• THE PROBLEM: When you reach the listing below, copy each line exactly.

• MATERIAL PROVIDED:

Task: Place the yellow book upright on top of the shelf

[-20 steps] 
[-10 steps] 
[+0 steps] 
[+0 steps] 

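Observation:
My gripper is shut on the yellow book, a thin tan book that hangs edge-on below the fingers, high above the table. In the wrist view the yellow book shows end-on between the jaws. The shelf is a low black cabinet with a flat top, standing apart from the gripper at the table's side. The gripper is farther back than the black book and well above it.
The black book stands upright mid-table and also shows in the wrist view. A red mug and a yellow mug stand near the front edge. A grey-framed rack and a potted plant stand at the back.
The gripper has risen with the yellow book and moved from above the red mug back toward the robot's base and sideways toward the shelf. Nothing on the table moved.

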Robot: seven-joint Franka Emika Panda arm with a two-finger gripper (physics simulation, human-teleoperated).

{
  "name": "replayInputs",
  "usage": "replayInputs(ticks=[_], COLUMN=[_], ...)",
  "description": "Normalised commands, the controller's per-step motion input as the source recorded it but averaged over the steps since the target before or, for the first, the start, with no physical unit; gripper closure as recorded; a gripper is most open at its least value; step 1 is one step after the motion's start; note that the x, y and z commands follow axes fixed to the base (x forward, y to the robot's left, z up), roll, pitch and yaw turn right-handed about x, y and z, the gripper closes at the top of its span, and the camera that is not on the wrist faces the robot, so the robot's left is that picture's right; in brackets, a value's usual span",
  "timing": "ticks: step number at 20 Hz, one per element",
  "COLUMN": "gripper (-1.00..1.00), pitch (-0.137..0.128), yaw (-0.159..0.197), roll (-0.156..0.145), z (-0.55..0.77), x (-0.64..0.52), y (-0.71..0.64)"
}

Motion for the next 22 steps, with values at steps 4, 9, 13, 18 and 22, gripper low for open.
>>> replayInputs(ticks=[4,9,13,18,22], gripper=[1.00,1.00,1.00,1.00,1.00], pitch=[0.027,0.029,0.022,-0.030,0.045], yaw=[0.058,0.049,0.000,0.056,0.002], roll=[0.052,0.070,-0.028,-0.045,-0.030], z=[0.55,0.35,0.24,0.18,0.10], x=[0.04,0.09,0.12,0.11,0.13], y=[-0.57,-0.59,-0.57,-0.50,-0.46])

• REPLY:
Task: Place the yellow book upright on top of the shelf

[-20 steps] 
[-10 steps] 
[+0 steps] 
[+0 steps] 

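Observation:
My gripper is shut on the yellow book, a thin tan book that hangs edge-on below the fingers, high above the table. In the wrist view the yellow book shows end-on between the jaws. The shelf is a low black cabinet with a flat top, standing apart from the gripper at the table's side. The gripper is farther back than the black book and well above it.
The black book stands upright mid-table and also shows in the wrist view. A red mug and a yellow mug stand near the front edge. A grey-framed rack and a potted plant stand at the back.
The gripper has risen with the yellow book and moved from above the red mug back toward the robot's base and sideways toward the shelf. Nothing on the table moved.
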
Robot: seven-joint Franka Emika Panda arm with a two-finger gripper (physics simulation, human-teleoperated).

{
  "name": "replayInputs",
  "usage": "replayInputs(ticks=[_], COLUMN=[_], ...)",
  "description": "Normalised commands, the controller's per-step motion input as the source recorded it but averaged over the steps since the target before or, for the first, the start, with no physical unit; gripper closure as recorded; a gripper is most open at its least value; step 1 is one step after the motion's start; note that the x, y and z commands follow axes fixed to the base (x forward, y to the robot's left, z up), roll, pitch and yaw turn right-handed about x, y and z, the gripper closes at the top of its span, and the camera that is not on the wrist faces the robot, so the robot's left is that picture's right; in brackets, a value's usual span",
  "timing": "ticks: step number at 20 Hz, one per element",
  "COLUMN": "gripper (-1.00..1.00), pitch (-0.137..0.128), yaw (-0.159..0.197), roll (-0.156..0.145), z (-0.55..0.77), x (-0.64..0.52), y (-0.71..0.64)"
}

Motion for the next 22 steps, with values at steps 4, 9, 13, 18 and 22, gripper low for open.
>>> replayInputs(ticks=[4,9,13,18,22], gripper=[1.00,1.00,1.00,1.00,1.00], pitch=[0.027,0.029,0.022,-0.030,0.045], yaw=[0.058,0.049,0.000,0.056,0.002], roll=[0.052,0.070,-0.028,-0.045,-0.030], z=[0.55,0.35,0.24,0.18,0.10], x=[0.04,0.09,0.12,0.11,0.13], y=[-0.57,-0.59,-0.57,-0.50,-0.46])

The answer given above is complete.